**What is needed**
Reproduce exactly, from the data that follows, the line with "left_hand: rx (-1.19", the line with "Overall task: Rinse", and every line that lies between them.

**Given information**
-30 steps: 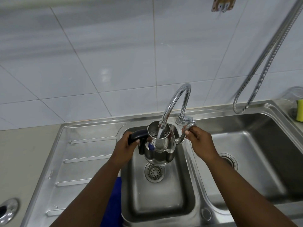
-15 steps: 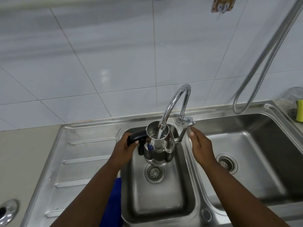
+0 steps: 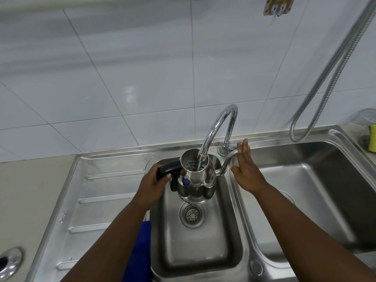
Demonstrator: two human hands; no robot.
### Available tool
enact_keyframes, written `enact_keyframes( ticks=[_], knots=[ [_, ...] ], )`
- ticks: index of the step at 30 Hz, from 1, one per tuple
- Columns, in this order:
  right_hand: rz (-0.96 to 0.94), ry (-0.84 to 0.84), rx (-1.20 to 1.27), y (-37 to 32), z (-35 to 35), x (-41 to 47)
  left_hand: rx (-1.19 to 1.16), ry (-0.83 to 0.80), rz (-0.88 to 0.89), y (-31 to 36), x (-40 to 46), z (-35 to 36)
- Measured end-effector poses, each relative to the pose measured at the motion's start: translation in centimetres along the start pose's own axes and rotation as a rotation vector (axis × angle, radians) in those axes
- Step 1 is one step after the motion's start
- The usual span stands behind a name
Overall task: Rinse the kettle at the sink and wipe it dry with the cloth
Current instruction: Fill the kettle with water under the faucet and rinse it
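Rinsing underway: steel kettle [image 3: 196, 181] held over the small basin [image 3: 203, 247] under the running tap [image 3: 218, 127], left hand [image 3: 151, 185] gripping its handle, right hand [image 3: 247, 169] open, empty. Wiping with blue cloth [image 3: 140, 251] still ahead.

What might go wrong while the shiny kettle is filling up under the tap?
Water from the curved chrome tap is running into the open steel kettle, so it may overflow if left. Only the left hand has a grip, on the black handle; the open right hand holds nothing, so a heavier kettle might tip or slip.
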State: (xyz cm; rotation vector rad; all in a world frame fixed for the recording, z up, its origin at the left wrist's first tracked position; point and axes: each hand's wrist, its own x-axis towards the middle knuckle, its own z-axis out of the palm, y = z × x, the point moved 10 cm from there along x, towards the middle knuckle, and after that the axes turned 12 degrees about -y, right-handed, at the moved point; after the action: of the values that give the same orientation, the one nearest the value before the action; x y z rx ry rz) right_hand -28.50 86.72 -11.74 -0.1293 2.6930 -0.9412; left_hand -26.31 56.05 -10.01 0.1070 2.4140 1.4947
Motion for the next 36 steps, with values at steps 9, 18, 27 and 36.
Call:
enact_keyframes(
  ticks=[9,18,27,36],
  knots=[
    [0.099,-0.071,-0.129,0.2,-2.1,1.9,-0.001,-0.005,-0.02,-0.2,-0.2,-0.1],
    [-0.001,0.072,0.487,-1.5,-0.5,-3.2,-0.007,-0.035,-0.007,-0.1,-1.0,0.1],
    [-0.038,0.116,0.578,-3.3,1.4,-7.7,-0.015,-0.079,0.045,0.4,-4.8,-1.0],
    [-0.045,0.149,0.489,-9.4,4.1,-12.6,-0.07,-0.094,0.064,-1.0,-11.2,-5.4]
  ],
)
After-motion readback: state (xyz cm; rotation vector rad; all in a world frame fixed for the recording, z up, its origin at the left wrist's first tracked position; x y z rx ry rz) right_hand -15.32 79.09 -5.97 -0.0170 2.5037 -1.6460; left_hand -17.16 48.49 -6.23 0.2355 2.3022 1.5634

**Written solution**
  left_hand: rx (-1.19 to 1.16), ry (-0.83 to 0.80), rz (-0.88 to 0.89), y (-31 to 36), x (-40 to 46), z (-35 to 36)
- Measured end-effector poses, each relative to the pose measured at the motion's start: translation in centimetres along the start pose's own axes and rotation as a rotation vector (axis × angle, radians) in those axes
- Step 1 is one step after the motion's start
- The usual span stands behind a name
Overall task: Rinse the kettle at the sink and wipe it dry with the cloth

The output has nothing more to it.